##### RECORDS TO USE #####

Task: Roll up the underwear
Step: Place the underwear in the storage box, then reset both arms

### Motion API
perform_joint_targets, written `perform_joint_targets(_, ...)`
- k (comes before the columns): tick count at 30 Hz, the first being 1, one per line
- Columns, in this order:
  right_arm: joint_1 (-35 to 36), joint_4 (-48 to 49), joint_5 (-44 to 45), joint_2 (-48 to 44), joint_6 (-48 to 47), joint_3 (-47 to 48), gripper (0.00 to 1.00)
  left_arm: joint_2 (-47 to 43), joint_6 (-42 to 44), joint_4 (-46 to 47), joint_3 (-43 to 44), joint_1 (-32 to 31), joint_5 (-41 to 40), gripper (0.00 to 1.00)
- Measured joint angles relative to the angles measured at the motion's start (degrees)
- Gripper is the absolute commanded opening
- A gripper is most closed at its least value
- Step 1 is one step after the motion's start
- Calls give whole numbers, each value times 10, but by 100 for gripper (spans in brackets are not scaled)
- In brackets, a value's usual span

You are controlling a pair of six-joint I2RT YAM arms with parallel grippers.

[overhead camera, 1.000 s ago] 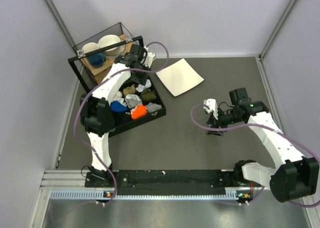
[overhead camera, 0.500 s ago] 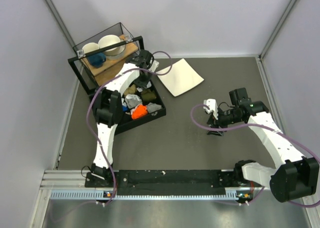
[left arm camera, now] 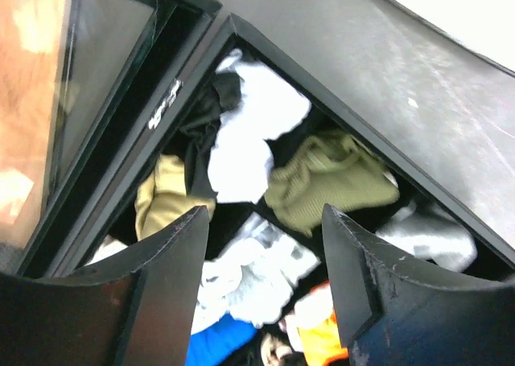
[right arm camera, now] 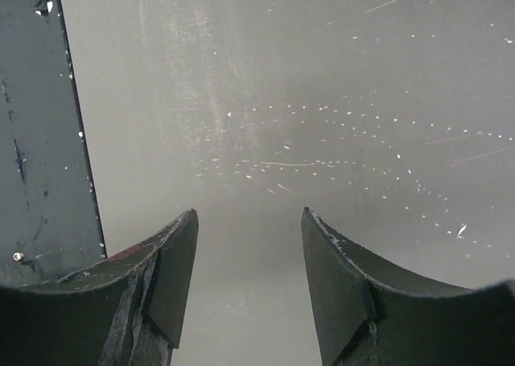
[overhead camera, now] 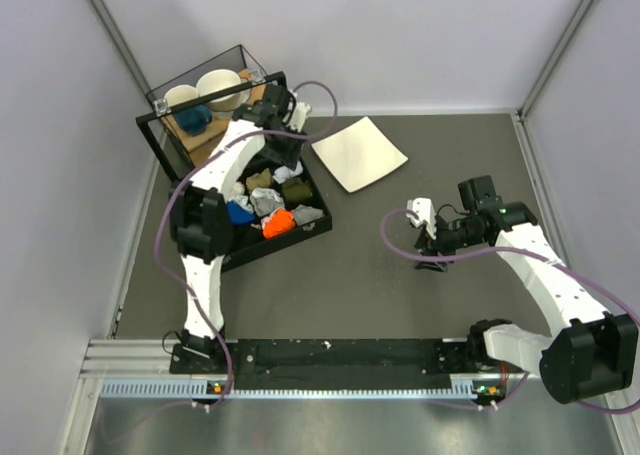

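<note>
The underwear (left arm camera: 245,133) is white soft fabric lying crumpled in a far compartment of the black tray (left arm camera: 346,108). In the top view it shows as a small white patch (overhead camera: 285,172). My left gripper (left arm camera: 265,221) is open and empty, hovering above the tray with the cloth bundles between its fingers; in the top view it (overhead camera: 281,153) is over the tray's far end. My right gripper (right arm camera: 249,221) is open and empty, low over the bare dark tabletop; in the top view it (overhead camera: 431,257) is at the right, far from the tray.
The tray (overhead camera: 292,242) also holds olive (left arm camera: 330,181), tan (left arm camera: 161,201), grey-white (left arm camera: 253,281), blue (left arm camera: 217,342) and orange (left arm camera: 326,342) bundles. A stiff white square plate (overhead camera: 360,153) lies right of the tray. A glass box (overhead camera: 205,100) with bowls stands behind it.
My left wrist swung right towards the plate half a second ago and has come back left over the tray's far end. The right arm has not moved.
</note>
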Motion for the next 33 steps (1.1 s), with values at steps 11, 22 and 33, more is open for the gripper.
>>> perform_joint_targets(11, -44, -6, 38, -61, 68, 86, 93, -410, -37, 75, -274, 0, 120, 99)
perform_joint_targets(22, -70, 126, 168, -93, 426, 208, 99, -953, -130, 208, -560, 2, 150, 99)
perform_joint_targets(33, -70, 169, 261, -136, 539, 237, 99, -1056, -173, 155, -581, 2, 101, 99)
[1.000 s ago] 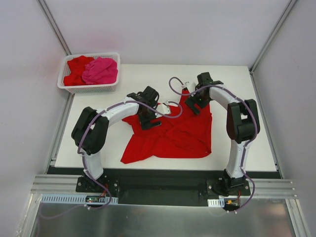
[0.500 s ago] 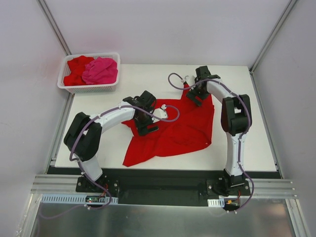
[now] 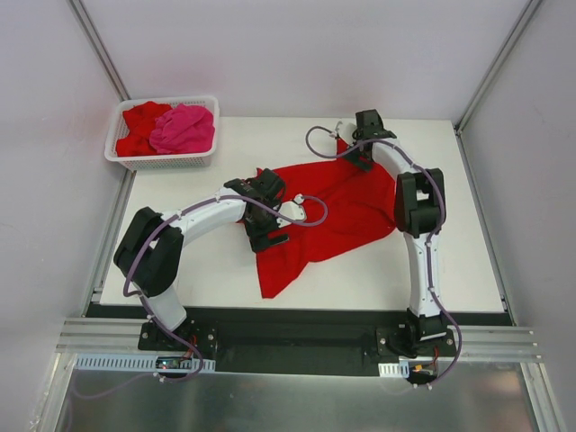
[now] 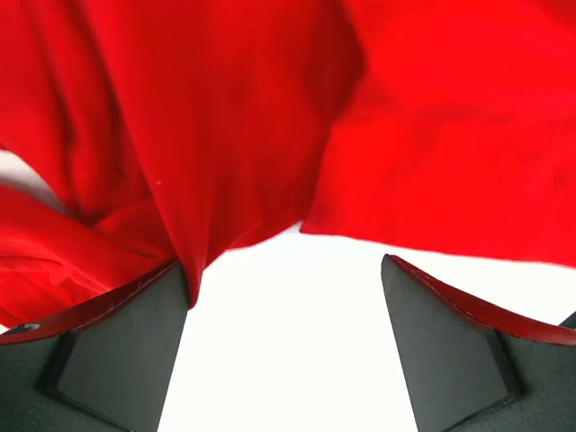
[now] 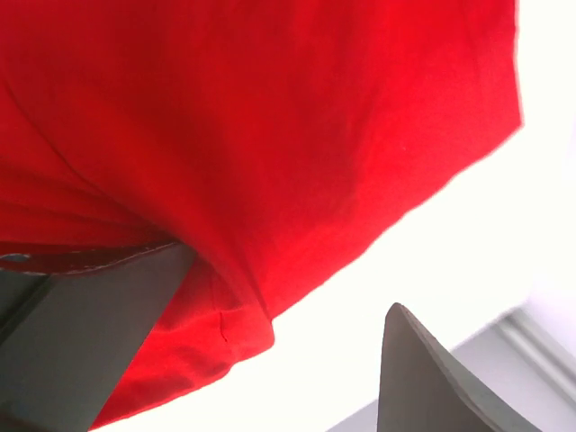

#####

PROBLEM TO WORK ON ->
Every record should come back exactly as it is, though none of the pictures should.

RESULT ->
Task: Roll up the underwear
Step: Place the underwear in the storage box, then reset both arms

### Motion API
perform_joint_targets, written `perform_joint_targets(_, ...)`
- k (comes before the columns): tick count at 30 Hz, the first being 1, one per line
- Columns, in this order:
  right_arm: joint_1 (-35 to 36), joint_4 (-48 to 49), joint_5 (-44 to 45), joint_2 (-48 to 44), joint_6 (-48 to 47), joint_3 (-47 to 48), gripper (0.00 to 1.00)
  left_arm: joint_2 (-47 to 43), joint_6 (-42 to 44), joint_4 (-46 to 47), joint_3 (-43 to 44), joint_1 (-32 to 31), joint_5 (-41 to 40), gripper (0.00 to 1.00)
- Measured joint angles relative to the angles measured at the motion's start (degrees)
- Gripper is the absolute commanded opening
- A gripper is most closed at its least value
- Step 1 is one step after the motion's start
- Calls give whole numbers, each value times 10, but by 100 for gripper (spans in brackets are not scaled)
- In brackets, a value's usual span

You are controlling a pair of six-joint I2RT YAM arms with parallel grippers.

[overhead camera, 1.000 s ago] 
[overhead camera, 0.500 s ago] 
[left arm camera, now] 
[right arm camera, now] 
[overhead camera, now] 

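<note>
The underwear (left arm camera: 245,133) is white soft fabric lying crumpled in a far compartment of the black tray (left arm camera: 346,108). In the top view it shows as a small white patch (overhead camera: 285,172). My left gripper (left arm camera: 265,221) is open and empty, hovering above the tray with the cloth bundles between its fingers; in the top view it (overhead camera: 281,153) is over the tray's far end. My right gripper (right arm camera: 249,221) is open and empty, low over the bare dark tabletop; in the top view it (overhead camera: 431,257) is at the right, far from the tray.
The tray (overhead camera: 292,242) also holds olive (left arm camera: 330,181), tan (left arm camera: 161,201), grey-white (left arm camera: 253,281), blue (left arm camera: 217,342) and orange (left arm camera: 326,342) bundles. A stiff white square plate (overhead camera: 360,153) lies right of the tray. A glass box (overhead camera: 205,100) with bowls stands behind it.
My left wrist swung right towards the plate half a second ago and has come back left over the tray's far end. The right arm has not moved.
</note>
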Motion for the next 33 steps (1.1 s), with values at steps 11, 22 and 33, more is open for the gripper.
>>> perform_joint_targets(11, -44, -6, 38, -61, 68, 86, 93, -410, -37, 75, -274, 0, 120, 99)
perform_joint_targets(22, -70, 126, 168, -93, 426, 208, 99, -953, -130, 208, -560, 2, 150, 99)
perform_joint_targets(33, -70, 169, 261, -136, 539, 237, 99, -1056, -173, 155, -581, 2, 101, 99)
[1.000 s ago] 
[0.500 s ago] 
[now] 
[now] 
[now] 

No more output will be added to the exercise.